• **ACTIVITY**:
Extract from the entries below, exactly as given, only the lines from the line containing "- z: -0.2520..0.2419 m" to the line containing "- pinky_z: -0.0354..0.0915", both lines included.

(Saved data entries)
-------------------------

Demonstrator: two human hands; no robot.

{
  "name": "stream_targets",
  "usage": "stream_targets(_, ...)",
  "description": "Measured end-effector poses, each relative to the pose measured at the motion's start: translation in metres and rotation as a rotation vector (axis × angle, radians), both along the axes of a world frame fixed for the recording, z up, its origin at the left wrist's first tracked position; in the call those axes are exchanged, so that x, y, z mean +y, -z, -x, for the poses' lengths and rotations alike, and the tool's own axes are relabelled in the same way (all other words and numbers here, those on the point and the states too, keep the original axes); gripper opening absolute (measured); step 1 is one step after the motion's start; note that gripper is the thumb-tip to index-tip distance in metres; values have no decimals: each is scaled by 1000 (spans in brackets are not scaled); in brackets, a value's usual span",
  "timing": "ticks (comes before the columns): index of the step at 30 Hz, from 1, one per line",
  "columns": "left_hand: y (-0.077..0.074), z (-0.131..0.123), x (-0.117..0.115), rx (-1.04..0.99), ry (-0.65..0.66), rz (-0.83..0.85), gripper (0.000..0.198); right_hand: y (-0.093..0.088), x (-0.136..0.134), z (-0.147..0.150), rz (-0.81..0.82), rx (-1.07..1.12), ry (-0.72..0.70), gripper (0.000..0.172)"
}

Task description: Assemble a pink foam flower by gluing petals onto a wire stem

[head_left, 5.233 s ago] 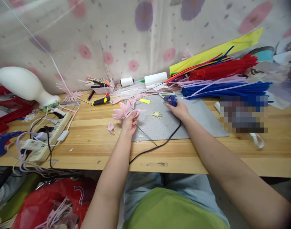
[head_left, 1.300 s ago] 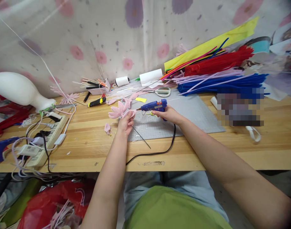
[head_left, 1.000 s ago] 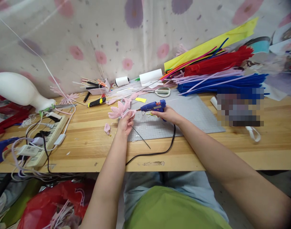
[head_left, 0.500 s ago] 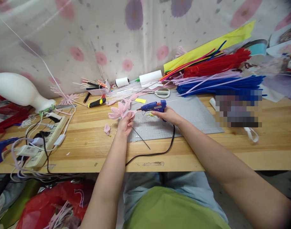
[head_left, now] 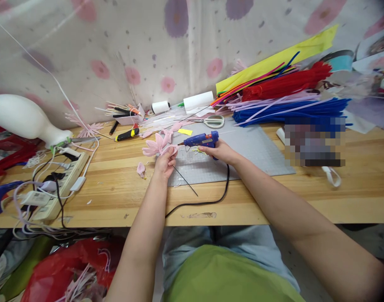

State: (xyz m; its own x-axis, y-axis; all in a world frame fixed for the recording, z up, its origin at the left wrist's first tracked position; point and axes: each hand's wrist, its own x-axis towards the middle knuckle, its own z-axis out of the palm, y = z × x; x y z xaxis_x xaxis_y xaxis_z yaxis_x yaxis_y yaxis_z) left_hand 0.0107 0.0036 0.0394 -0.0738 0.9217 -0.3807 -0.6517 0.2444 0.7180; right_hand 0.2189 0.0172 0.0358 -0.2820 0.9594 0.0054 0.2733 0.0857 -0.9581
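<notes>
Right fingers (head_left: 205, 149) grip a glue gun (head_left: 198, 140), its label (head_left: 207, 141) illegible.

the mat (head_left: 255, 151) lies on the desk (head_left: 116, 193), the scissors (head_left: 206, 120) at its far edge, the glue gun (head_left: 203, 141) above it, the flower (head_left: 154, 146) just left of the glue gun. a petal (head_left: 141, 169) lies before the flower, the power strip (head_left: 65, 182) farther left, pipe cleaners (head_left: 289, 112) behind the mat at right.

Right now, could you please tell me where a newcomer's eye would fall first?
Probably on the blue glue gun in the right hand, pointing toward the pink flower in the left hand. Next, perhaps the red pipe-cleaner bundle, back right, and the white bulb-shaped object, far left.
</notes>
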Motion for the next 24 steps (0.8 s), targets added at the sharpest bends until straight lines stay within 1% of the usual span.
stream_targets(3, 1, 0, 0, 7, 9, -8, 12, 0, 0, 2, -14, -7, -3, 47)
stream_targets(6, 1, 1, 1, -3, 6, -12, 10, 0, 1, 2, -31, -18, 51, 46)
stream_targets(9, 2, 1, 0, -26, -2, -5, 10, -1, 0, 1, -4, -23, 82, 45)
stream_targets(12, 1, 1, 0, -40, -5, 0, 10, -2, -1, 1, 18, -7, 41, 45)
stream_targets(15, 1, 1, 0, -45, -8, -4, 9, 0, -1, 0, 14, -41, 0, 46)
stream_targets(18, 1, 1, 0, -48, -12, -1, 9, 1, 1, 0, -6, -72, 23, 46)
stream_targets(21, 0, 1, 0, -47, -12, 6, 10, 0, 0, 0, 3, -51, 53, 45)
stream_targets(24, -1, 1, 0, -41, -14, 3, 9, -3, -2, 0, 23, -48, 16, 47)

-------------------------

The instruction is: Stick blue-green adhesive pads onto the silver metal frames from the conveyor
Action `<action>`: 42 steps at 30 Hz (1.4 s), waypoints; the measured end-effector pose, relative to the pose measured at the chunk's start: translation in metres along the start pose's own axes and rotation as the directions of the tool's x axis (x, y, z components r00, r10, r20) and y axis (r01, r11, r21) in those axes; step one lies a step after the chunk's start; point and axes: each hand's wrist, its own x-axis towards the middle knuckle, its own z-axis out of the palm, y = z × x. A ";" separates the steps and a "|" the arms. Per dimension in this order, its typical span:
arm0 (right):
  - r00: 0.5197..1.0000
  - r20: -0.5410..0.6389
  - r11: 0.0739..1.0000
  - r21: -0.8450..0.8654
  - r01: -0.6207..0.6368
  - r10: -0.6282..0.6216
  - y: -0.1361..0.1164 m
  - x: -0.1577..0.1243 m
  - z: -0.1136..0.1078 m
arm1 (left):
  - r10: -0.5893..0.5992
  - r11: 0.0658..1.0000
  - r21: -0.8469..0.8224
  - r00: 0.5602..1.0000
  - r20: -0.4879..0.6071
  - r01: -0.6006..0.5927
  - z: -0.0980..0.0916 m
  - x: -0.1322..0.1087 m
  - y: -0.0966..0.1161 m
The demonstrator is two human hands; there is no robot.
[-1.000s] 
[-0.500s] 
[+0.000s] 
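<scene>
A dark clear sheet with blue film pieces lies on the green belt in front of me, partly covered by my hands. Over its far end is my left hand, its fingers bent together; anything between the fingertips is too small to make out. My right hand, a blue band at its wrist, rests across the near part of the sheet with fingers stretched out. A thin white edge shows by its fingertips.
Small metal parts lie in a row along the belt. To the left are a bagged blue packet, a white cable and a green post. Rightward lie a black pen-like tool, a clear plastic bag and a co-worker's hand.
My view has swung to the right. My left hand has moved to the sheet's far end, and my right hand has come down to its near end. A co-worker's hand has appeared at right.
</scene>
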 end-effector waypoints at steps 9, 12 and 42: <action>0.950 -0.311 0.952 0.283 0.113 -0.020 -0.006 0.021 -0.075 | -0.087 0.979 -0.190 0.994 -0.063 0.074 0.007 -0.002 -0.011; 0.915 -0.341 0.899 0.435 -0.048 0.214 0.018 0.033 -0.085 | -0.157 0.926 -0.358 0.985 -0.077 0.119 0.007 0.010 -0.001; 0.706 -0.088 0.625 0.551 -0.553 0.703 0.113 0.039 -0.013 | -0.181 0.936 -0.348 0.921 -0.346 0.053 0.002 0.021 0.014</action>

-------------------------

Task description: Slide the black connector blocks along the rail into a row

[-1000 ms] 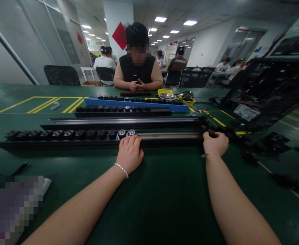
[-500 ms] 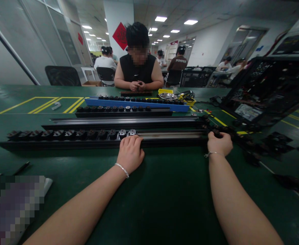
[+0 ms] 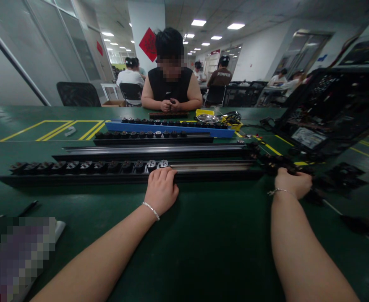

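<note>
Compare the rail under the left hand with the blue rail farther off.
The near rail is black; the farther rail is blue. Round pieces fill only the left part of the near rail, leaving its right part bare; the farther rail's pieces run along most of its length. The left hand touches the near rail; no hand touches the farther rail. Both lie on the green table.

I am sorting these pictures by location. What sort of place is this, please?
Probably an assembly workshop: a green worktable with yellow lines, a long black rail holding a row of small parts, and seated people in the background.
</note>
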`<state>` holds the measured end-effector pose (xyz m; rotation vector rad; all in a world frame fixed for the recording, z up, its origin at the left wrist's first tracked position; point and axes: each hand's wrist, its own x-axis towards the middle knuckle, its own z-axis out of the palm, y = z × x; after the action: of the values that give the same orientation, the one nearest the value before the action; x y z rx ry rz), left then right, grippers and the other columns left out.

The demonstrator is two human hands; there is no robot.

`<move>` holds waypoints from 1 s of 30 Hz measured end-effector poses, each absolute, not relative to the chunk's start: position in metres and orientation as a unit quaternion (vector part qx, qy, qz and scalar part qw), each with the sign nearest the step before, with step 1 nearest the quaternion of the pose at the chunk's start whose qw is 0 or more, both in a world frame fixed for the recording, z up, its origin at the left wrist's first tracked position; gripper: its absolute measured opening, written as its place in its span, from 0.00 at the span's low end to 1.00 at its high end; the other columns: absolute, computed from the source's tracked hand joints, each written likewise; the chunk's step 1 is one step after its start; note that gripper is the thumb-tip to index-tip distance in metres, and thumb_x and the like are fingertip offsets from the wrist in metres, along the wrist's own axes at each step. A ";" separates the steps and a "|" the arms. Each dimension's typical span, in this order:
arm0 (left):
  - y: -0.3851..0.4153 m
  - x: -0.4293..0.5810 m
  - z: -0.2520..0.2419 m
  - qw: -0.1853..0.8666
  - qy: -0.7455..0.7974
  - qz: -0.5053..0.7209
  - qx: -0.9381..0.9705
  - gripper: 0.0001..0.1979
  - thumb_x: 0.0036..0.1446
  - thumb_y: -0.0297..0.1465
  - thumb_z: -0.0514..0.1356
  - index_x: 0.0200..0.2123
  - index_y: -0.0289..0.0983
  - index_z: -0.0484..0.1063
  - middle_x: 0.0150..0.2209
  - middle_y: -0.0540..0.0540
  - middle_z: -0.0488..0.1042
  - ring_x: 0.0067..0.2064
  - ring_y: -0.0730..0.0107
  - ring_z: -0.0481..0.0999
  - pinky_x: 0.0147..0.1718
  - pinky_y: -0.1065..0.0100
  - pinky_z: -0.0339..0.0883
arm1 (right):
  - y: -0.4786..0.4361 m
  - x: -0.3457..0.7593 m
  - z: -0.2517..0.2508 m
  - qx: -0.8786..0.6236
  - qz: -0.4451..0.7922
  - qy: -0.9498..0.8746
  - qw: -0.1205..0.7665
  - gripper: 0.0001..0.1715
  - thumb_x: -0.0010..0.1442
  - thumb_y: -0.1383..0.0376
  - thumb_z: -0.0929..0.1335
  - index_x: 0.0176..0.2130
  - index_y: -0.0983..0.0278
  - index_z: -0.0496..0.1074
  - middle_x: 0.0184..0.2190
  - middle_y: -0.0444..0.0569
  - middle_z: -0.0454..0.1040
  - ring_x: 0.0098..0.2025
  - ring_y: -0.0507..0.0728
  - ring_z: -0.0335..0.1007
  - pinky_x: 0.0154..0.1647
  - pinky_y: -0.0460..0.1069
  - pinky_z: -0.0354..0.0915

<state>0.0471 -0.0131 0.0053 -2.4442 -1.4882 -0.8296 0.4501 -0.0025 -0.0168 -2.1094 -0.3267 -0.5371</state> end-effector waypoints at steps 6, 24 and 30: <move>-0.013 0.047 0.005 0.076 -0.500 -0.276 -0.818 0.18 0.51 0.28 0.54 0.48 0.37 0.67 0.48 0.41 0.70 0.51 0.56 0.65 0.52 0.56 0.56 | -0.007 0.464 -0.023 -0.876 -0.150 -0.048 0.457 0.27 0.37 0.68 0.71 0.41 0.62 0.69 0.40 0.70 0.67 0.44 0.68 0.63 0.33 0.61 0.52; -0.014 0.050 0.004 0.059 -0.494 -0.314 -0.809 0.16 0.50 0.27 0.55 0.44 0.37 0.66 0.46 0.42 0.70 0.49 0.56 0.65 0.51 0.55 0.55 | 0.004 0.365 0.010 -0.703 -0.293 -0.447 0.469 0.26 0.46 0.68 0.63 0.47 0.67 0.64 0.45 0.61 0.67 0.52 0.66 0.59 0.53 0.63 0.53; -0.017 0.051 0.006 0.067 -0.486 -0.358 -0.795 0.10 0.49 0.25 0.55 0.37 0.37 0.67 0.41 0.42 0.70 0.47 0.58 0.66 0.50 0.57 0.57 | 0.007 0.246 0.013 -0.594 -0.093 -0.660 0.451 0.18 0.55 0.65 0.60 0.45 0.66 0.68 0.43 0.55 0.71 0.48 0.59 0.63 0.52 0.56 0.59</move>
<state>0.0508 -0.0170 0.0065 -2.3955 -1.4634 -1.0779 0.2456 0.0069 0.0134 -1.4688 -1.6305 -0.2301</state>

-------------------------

• **RESPONSE AREA**:
  - z: -0.2520..0.2419 m
  - qw: -0.1853..0.8666
  - qy: -0.7455..0.7974
  - qz: -0.5053..0.7209
  - qx: -0.9381..0.9705
  - gripper: 0.0001..0.1979
  - thumb_x: 0.0036..0.1446
  - thumb_y: -0.0297..0.1465
  - thumb_z: -0.0514..0.1356
  - index_x: 0.0200..0.2123
  - index_y: -0.0289..0.0983
  - index_z: -0.0484..0.1063
  - middle_x: 0.0150..0.2209
  - middle_y: -0.0540..0.0540
  - middle_z: -0.0488..0.1042
  - ring_x: 0.0067..0.2064
  - ring_y: -0.0730..0.0107
  - ring_z: -0.0481..0.0999
  - pinky_x: 0.0147..0.1718
  - pinky_y: -0.1065..0.0100
  - pinky_z: -0.0339..0.0883
arm1 (right):
  - y: -0.4786..0.4361 m
  - x: -0.3457..0.7593 m
  - z: -0.2517..0.2508 m
  - qx: -0.8786..0.6236
  - qz: -0.4451..0.7922
  - qy: -0.9498..0.8746
  - qw: -0.1205..0.7665
  - gripper: 0.0001..0.1715
  - thumb_x: -0.0010..0.1442
  - thumb_y: -0.1383..0.0376
  - thumb_z: -0.0929..0.1335
  - index_x: 0.0176..0.2130
  - index_y: -0.0983..0.0278
  - index_z: -0.0496..0.1074
  - middle_x: 0.0184..0.2190
  - middle_y: -0.0444..0.0569
  - middle_z: -0.0454..0.1040
  - ring_x: 0.0098..0.2025
  - ring_y: -0.0507..0.0728
  - ring_z: -0.0335..0.1007
  - pinky_x: 0.0154..0.1647
  - pinky_y: -0.0460..0.1069
  - pinky_z: -0.0354..0.0915

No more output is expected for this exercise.